Counseling and surveillance of obstetric risks for female childhood, adolescent, and young adult cancer survivors: recommendations from the International Late Effects of Childhood Cancer Guideline Harmonization Group.
Am J Obstet Gynecol. 2020 Jun 02;:
Authors: van der Kooi ALF, Mulder RL, Hudson MM, Kremer LCM, Skinner R, Constine LS, van Dorp W, van Dulmen-den Broeder E, Winther JF, Wallace WH, Waugh J, Woodruff TK, Anderson RA, Armenian SH, Bloemenkamp KWM, Critchley HOD, Demoor-Goldschmidt C, Ehrhardt MJ, Green DM, Grobman WA, Iwahata Y, Krishna I, Laven JSE, Levitt G, Meacham LR, Miller ES, Mulders A, Polanco A, Ronckers CM, Samuel A, Walwyn T, van den Heuvel-Eibrink MM, Levine JM
OBJECTIVE: Female childhood, adolescent, and young adult (CAYA) cancer survivors have an increased risk of adverse pregnancy outcomes related to their cancer or treatment-associated sequelae. Optimal care for CAYA cancer survivors can be facilitated by clinical practice guidelines that identify specific adverse pregnancy outcomes and the clinical characteristics of at-risk subgroups. However, national guidelines are scarce and vary in content. Here, the International Late Effects of Childhood Cancer Guideline Harmonization Group (IGHG) offers recommendations for the counselling and surveillance of obstetric risks of CAYA survivors.
DATA SOURCES: A systematic literature search in MEDLINE (through PubMed) to identify all available evidence published between January 1990 and December 2018.
STUDY ELIGIBILITY CRITERIA: Published articles on pregnancy, perinatal or congenital risks in female cancer survivors were screened for eligibility. Study designs with a sample size larger than 40 pregnancies in CAYA cancer survivors (diagnosed before age 25, not pregnant at that time) were eligible.
STUDY APPRAISAL AND SYNTHESIS METHODS: This guideline from the IGHG systematically appraised the quality of available evidence for adverse obstetric outcomes in CAYA cancer survivors using GRADE methodology, and formulated recommendations to enhance evidence-based obstetric care and preconception counseling of female CAYA cancer survivors.

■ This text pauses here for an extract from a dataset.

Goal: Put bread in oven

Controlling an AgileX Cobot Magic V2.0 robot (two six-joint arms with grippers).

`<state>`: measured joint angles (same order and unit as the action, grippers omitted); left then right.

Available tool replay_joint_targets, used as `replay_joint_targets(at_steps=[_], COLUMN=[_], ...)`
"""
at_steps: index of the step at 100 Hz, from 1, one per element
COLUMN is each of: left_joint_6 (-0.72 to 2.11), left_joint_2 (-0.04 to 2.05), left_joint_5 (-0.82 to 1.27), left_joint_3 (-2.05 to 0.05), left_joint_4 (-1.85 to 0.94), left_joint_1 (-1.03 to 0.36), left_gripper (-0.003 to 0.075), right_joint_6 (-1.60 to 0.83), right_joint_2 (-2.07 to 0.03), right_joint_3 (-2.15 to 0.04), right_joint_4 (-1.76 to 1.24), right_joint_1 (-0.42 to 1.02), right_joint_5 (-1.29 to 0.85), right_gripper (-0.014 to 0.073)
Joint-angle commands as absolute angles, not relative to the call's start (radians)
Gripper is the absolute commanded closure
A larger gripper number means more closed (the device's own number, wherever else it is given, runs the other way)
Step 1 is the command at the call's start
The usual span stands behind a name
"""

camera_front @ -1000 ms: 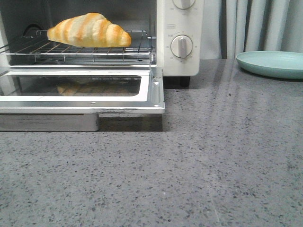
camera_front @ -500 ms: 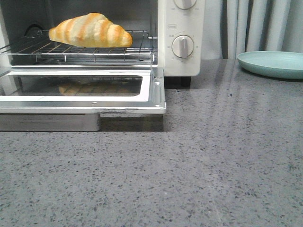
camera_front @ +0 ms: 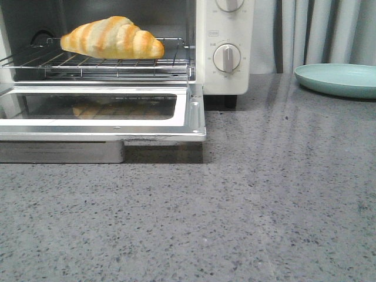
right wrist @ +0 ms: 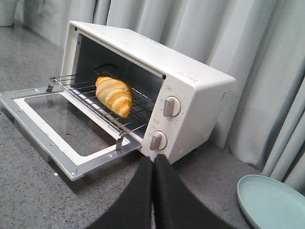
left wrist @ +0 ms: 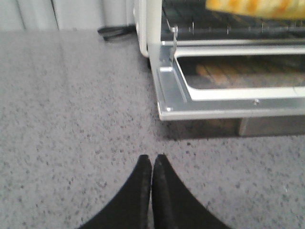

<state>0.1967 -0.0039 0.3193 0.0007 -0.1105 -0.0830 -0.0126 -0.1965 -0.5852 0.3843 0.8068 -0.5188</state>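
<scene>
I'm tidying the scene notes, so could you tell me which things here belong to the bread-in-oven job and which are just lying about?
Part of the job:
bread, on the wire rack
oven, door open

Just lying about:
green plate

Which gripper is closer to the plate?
Right. The right gripper hovers in front of the oven's dial end, with the plate just beside it. The left gripper is off the oven's far side.
</scene>
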Motion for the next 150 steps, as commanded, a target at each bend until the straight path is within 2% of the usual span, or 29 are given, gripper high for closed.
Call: replay_joint_targets(at_steps=[1,107,119,134,150], left_joint_6=[0.179,0.179,0.179,0.179,0.179], left_joint_2=[-0.035,-0.035,-0.035,-0.035,-0.035], left_joint_5=[0.288,0.288,0.288,0.288,0.288], left_joint_3=[0.023,0.023,0.023,0.023,0.023], left_joint_4=[-0.113,-0.115,-0.115,-0.115,-0.115], left_joint_1=[-0.078,-0.070,-0.070,-0.070,-0.070], left_gripper=[0.0741,0.0741,0.0741,0.0741,0.0741], right_joint_6=[-0.008,-0.008,-0.008,-0.008,-0.008], right_joint_2=[-0.209,-0.209,-0.209,-0.207,-0.205], right_joint_3=[-0.608,-0.599,-0.567,-0.476,-0.262], right_joint_4=[0.407,0.425,0.374,0.248,0.131], right_joint_1=[0.802,0.789,0.708,0.507,0.294], right_joint_5=[-0.445,-0.485,-0.472,-0.429,-0.220], right_gripper=[0.0663,0.0663,0.0663,0.0663,0.0663])
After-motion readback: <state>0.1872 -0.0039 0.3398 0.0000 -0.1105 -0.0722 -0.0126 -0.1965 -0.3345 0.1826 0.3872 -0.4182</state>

RESULTS: Healthcare providers should discuss the risk of adverse obstetric outcomes based on cancer treatment exposures with all female CAYA cancer survivors of reproductive age, before conception. Health care providers should be aware that there is no evidence to support an increased risk of giving birth to a child with congenital anomalies (high quality evidence). Survivors treated with radiotherapy to volumes exposing the uterus and their health care providers should be aware of the risk of adverse obstetric outcomes including miscarriage (moderate quality evidence), premature birth (high quality evidence) and low birth weight (high quality evidence); therefore, high risk obstetric surveillance is recommended. Cardiomyopathy surveillance is reasonable prior to pregnancy or in the first trimester for all female survivors treated with anthracyclines and/or chest radiation.
CONCLUSIONS: Female cancer survivors have increased risks of premature delivery and low birth weight associated with radiotherapy targeting the lower body and thereby exposing the uterus, which warrant high-risk pregnancy surveillance.